AD-Demokraten fokussieren sich beim Bundestagswahlkampf 2017 auf NRW

Die Führung der AD-Demokraten informiert darüber, dass sich die Partei im Wahlkampf für die Bundestagswahlen 2017 auf das Bundesland Nordrhein-Westfalen konzentrieren wird. Als Hauptgründe werden das fehlende Bankkonto und die dadurch begrenzten Geldmittel genannt.

Der Generalsekretär Halil Ertem sagte, „NRW bietet für die AD-Demokraten unter Berücksichtigung der Umstände derzeit das größte Potenzial. Somit ist der Einsatz der begrenzten Mittel hier am sinnvollsten und effektivsten“. Darüber hinaus habe der Landesverband NRW damit die Chance seinen bisherigen Erfolg zu steigern. Im Rahmen einer zweifelhaften Entscheidung wurden dem Landesverband der Allianz Deutscher Demokraten, vor zwei Monaten bei den Landtagswahlen, tausende Wählerstimmen aberkannt und der AfD zugesprochen.

Die Allianz Deutscher Demokraten musste in der kurzen Zeit Ihres Bestehens von gerade einmal einem Jahr bereits 4 Kontokündigungen und über 200 Ablehnungen verkraften. Die Parteiführung vermutet hinter den antidemokratischen Aktionen eine gelenkte Zersetzungskampagne. Auch aktuell geht die Partei ohne Bankkonto in den Wahlkampf, was weltweit einzigartig sein dürfte. Ein geordneter Finanzfluss kann daher nicht gewährleistet, Mitgliedsbeiträge nicht eingesammelt und auch kein geordneter Wahlkampf in 6 Bundesländern organisiert werden, wo die Partei vertreten ist. Die wenigen Finanzmittel, welche die Partei hat, werden durch permanent verhängte, mehr als fragwürdige Bußgelder und den damit verbundenen Verfahrenskosten aufgebraucht.

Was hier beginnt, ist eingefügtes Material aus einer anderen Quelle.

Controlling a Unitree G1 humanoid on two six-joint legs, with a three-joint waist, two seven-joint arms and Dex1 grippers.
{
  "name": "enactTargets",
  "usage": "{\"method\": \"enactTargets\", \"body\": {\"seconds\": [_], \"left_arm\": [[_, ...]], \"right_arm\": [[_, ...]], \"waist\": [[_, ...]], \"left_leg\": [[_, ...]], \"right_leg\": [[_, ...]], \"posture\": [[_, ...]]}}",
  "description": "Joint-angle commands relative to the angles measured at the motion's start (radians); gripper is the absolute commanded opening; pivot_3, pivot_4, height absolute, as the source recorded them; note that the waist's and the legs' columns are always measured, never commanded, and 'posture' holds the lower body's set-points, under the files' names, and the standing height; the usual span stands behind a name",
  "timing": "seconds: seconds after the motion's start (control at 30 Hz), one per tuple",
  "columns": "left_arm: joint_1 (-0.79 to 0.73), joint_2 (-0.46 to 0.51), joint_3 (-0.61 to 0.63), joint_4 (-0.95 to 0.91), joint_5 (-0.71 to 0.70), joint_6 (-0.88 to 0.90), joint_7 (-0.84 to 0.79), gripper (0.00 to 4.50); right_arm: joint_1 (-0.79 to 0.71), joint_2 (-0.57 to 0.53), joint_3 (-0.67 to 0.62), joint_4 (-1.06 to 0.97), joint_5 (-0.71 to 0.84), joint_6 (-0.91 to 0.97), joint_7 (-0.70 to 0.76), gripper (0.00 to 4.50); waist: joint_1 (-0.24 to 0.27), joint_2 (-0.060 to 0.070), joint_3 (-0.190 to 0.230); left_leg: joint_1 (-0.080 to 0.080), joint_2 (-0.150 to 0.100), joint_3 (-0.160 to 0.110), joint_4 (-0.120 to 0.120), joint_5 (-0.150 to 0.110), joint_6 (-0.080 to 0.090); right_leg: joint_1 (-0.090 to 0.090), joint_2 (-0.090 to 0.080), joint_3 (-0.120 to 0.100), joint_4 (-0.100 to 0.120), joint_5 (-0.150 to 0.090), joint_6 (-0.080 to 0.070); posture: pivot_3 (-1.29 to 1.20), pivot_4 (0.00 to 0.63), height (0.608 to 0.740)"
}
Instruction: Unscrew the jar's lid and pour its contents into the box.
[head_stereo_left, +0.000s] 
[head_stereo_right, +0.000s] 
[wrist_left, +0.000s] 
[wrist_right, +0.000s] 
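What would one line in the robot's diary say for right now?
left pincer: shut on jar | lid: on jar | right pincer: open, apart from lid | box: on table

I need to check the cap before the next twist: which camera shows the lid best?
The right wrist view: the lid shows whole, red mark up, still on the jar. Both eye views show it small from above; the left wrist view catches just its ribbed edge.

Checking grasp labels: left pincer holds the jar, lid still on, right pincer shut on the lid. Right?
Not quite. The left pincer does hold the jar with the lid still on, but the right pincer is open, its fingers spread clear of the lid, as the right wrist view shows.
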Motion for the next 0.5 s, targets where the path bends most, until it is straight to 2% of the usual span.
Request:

Die NRW Wähler werden bei den Bundestagswahlen 2017 die Möglichkeit erhalten, die AD-Demokraten direkt zu wählen. In den anderen Bundesländern wird das durch die undemokratischen Einschränkungen leider nicht möglich sein.

 

Die Allianz Deutscher Demokraten wurde im Juni 2016 gegründet, die Gründer heißen Remzi Aru, Ramazan Akbas und Halil Ertem. Die Partei setzt sich für die gesellschaftliche Gleichberechtigung von Menschen mit Migrationshintergrund, gegen deren kulturelle Assimilierung und sprachliche Ausgrenzung ein. Wirtschaftlich fordert die Partei eine Reduktion der staatlichen Regulierung der Märkte und ein Ende des Wirtschaftslobbyismus mit mehr sozialer Marktwirtschaft. Die Partei steht fest hinter der Europäischen Idee und distanziert sich von jeglichem politischen Extremismus.